Stem cell guidelines open door to more permissive research on human embryos

Human embryos created through in vitro fertilization are ethically sensitive research material.


The world’s largest stem cell society this week signaled a willingness to reconsider a long-standing restriction on laboratory efforts to grow and study human embryos. In new guidelines, the International Society for Stem Cell Research (ISSCR) also spotlights a possible alternative to using embryos that might be less ethically fraught: emerging methods to model stages of human development with stem cells. ISSCR’s influential guidelines previously put the culture of human embryos beyond 14 days postfertilization in its most restrictive category three: “prohibited research activities.” The new guidelines, drafted by a task force of scientists and ethicists, omit longer embryo culture from this category and encourage a public discussion about allowing it.

The guidelines aren’t legally enforceable. Laws limiting embryo research to either 14 days or formation of a structure called the primitive streak exist in several countries, including the United Kingdom, Sweden, and South Korea. But ISSCR “has an important soft power,” says Annelien Bredenoord, a bioethicist at the University Medical Center Utrecht who is a member of ISSCR’s ethics committee but not part of the guideline task force. “It can be the one that fuels the discussion.”

Until recently the 14-day rule had little practical effect because embryos didn’t survive that long in the lab. But recent advances have allowed some researchers to run experiments up to that limit.

Observing embryonic development after 14 days could help scientists better understand the origins of miscarriages and birth defects, and many scientists and bioethicists have advocated softening the restriction. In a commentary in Science, researchers and ethicists including Bredenoord urged policymakers and ISSCR to “consider a cautious, stepwise approach to scientific exploration beyond the 14-day limit.”

The new guidelines don’t explicitly move extended embryo culture into ISSCR’s less restrictive category two, which describes research permissible after scientific and ethical review. “The ISSCR has not abandoned the 14-day rule,” says Amander Clark, a stem cell biologist at the University of California, Los Angeles, and a member of the guideline task force. But the guidelines call for “national academies of science, academic societies, funders, and regulators to lead public conversations” about the “societal and ethical issues raised by allowing such research.”

Those groups will have to decide whether changing current restrictions is “really worth the political capital and the legal battles,” says cell biologist Martin Pera of the Jackson Laboratory. The 14-day limit “has given the public a good deal of reassurance around the boundaries of human embryo research,” he says, “but probably merits a careful reexamination.”

Pera notes that human embryos begin to degenerate as they approach the 14-day limit.
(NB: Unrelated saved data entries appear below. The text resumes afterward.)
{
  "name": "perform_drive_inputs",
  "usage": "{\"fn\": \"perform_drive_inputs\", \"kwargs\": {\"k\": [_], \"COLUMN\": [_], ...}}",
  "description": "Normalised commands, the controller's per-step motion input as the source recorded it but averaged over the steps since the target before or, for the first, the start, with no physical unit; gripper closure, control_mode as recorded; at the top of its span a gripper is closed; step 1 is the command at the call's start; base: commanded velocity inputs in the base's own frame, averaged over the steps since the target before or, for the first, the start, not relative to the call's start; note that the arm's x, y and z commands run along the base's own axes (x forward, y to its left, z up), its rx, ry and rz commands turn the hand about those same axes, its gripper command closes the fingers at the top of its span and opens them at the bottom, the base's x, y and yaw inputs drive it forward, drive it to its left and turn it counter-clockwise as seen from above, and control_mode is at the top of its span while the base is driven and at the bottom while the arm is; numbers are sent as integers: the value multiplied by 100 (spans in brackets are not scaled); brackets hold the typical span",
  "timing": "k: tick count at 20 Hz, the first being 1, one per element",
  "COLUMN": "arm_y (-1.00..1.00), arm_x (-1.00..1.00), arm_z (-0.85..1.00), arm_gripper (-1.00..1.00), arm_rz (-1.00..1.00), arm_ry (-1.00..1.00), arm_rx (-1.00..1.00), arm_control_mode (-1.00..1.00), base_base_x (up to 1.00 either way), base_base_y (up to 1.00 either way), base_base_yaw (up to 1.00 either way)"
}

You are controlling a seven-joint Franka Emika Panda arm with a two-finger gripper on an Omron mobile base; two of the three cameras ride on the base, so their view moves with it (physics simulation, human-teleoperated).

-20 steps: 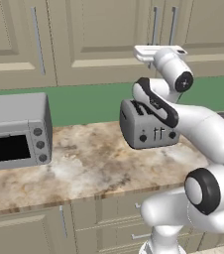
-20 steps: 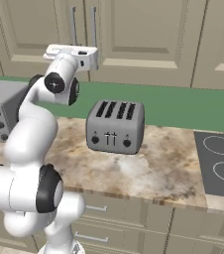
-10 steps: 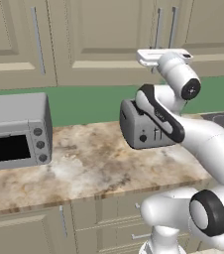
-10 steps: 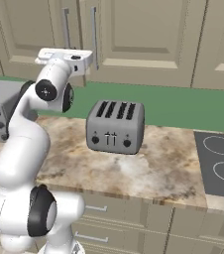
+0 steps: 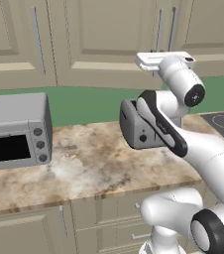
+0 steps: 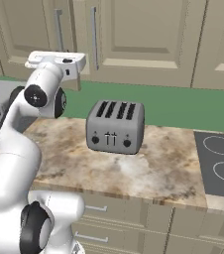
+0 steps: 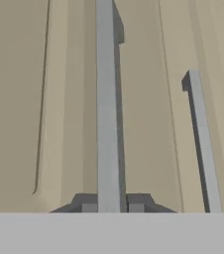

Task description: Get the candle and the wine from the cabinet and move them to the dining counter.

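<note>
End effector [image 7: 108,202] clenched around long silver bar handle [image 7: 105,99] of closed beige cabinet [image 5: 99,39], second handle [image 7: 201,144] just beside, grey toaster [image 6: 115,126] on marbled bench [image 6: 153,168] below, toaster oven [image 5: 16,130] at left.

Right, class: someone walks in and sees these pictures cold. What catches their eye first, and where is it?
First, the white arm rising from the base, its gripper up at the cabinet above the counter, fingertips either side of a long silver handle with a second handle beside it. Next, the steel toaster mid-counter against the green backsplash, and the toaster oven further left.
</note>
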Motion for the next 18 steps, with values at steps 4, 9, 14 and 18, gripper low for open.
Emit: {"fn": "perform_drive_inputs", "kwargs": {"k": [4,9,14,18], "arm_y": [16,17,16,17], "arm_x": [-38,-42,-32,-26], "arm_z": [0,0,0,0], "arm_gripper": [100,100,100,100], "arm_rz": [1,1,2,2], "arm_ry": [0,0,0,2], "arm_rx": [0,0,0,0], "arm_control_mode": [-100,-100,-100,-100], "base_base_x": [0,0,0,0], "base_base_y": [0,0,0,0], "base_base_yaw": [0,0,0,0]}}
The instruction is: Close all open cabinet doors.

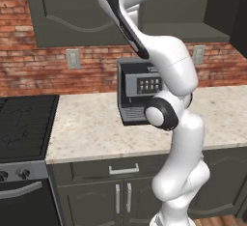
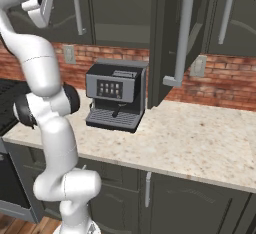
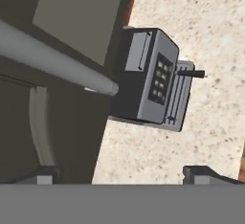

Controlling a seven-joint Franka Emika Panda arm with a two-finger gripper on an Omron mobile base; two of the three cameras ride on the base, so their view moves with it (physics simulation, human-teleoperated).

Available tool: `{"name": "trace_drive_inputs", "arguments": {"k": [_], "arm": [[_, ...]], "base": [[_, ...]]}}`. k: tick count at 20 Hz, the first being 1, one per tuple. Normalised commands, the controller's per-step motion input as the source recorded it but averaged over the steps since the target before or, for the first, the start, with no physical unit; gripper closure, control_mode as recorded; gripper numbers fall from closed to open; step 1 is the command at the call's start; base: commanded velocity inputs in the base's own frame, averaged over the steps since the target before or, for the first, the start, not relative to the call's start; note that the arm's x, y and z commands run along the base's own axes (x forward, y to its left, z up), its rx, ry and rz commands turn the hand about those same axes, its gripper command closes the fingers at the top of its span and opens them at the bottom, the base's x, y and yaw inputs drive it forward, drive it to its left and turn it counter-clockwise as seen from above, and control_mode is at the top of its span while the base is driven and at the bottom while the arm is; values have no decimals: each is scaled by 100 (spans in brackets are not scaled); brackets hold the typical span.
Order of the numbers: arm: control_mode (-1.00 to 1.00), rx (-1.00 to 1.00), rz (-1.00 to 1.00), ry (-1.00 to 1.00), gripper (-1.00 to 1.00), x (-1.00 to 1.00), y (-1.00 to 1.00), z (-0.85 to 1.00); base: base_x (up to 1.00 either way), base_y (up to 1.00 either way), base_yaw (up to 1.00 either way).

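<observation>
Now the open cabinet door is seen swung out above the counter, at two o'clock from the coffee machine; the gripper is held open beside a handle.

A home kitchen, plainly. A red brick wall with outlet plates runs behind a speckled stone desk, where a coffee machine stands. Dark grey-green cabinet doors with long silver handles hang above, matching base cabinets sit below, and a black stove adjoins on one side.
</observation>
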Motion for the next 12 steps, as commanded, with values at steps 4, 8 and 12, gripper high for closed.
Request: {"name": "trace_drive_inputs", "arguments": {"k": [4, 8, 12], "arm": [[-100, 11, 16, -18, -100, -54, -8, -80], [-100, 12, 16, -17, -100, -56, -8, -91], [-100, 14, 18, -15, -100, -52, -13, -94]], "base": [[0, 0, 0], [0, 0, 0], [0, 0, 0]]}}
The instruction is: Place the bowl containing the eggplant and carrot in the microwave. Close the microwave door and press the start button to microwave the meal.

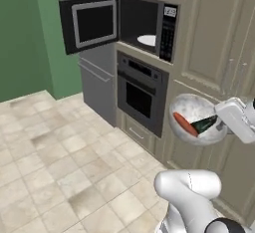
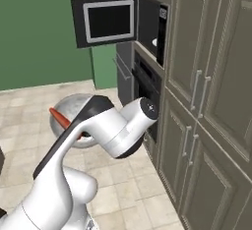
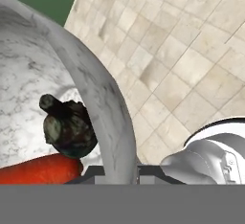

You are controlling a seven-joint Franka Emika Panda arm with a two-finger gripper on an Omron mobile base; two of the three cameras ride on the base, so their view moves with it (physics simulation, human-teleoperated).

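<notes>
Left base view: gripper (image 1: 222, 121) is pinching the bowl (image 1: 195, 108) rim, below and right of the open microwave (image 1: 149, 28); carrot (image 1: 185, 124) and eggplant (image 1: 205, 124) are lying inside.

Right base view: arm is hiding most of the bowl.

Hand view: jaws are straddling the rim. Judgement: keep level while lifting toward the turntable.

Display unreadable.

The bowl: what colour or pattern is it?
Grey-white marbled bowl, best seen in the hand view.

You face a green wall (image 1: 25, 33) on the left and tall beige panelled cabinets (image 1: 219, 38) on the right. Beige stone tiles (image 1: 55, 167) cover the floor, and a black oven (image 1: 142, 95) sits built into the cabinetry.
</notes>
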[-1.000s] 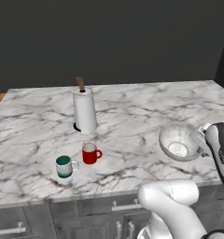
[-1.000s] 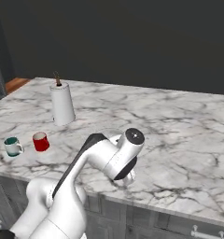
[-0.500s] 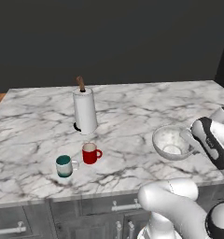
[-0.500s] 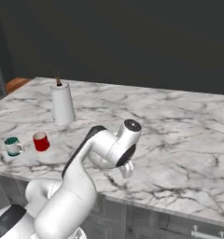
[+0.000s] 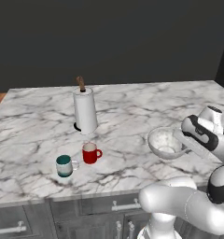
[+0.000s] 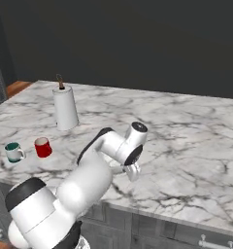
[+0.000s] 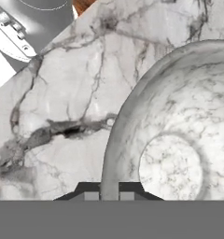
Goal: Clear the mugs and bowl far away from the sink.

Even as scientists get better at keeping embryos alive past 14 days, only a minority will survive in a dish, he says, and the number that remain healthy will diminish as development proceeds.

To study developmental processes beyond 14 days, Pera is more optimistic about embryo models created from human stem cells, which in recent years have become increasingly complex and powerful. These lab-grown structures can be made in unlimited quantities, he notes, and enable researchers to study the role of particular mutations in development and disease. In a commentary this week in Stem Cell Reports, members of the guideline task force and other scientists say the need to validate stem cell–based embryo models by comparing them with natural embryos is one reason to remove the 14-day limit.

Some of these stem cell–based models carry ethical sensitivities of their own. ISSCR’s updated guidelines propose a distinction between nonintegrated models—which re-create only certain features of an embryo and lack supportive “extraembryonic” cells crucial to survival in a uterus—and more complete integrated models.

The new guidelines say research on nonintegrated models can proceed without special review. But such review is necessary for integrated models such as recently reported “blastoids,” which closely resemble the human blastocyst—a stage about 5 days after fertilization when an embryo implants in the wall of the uterus. Such models could eventually reveal why many pregnancies fail at this stage and could help researchers refine in vitro fertilization techniques.

But integrated models should be “maintained in culture for the minimum time necessary to achieve the scientific objective,” ISSCR says, and no embryo model should be transferred into a uterus to develop further.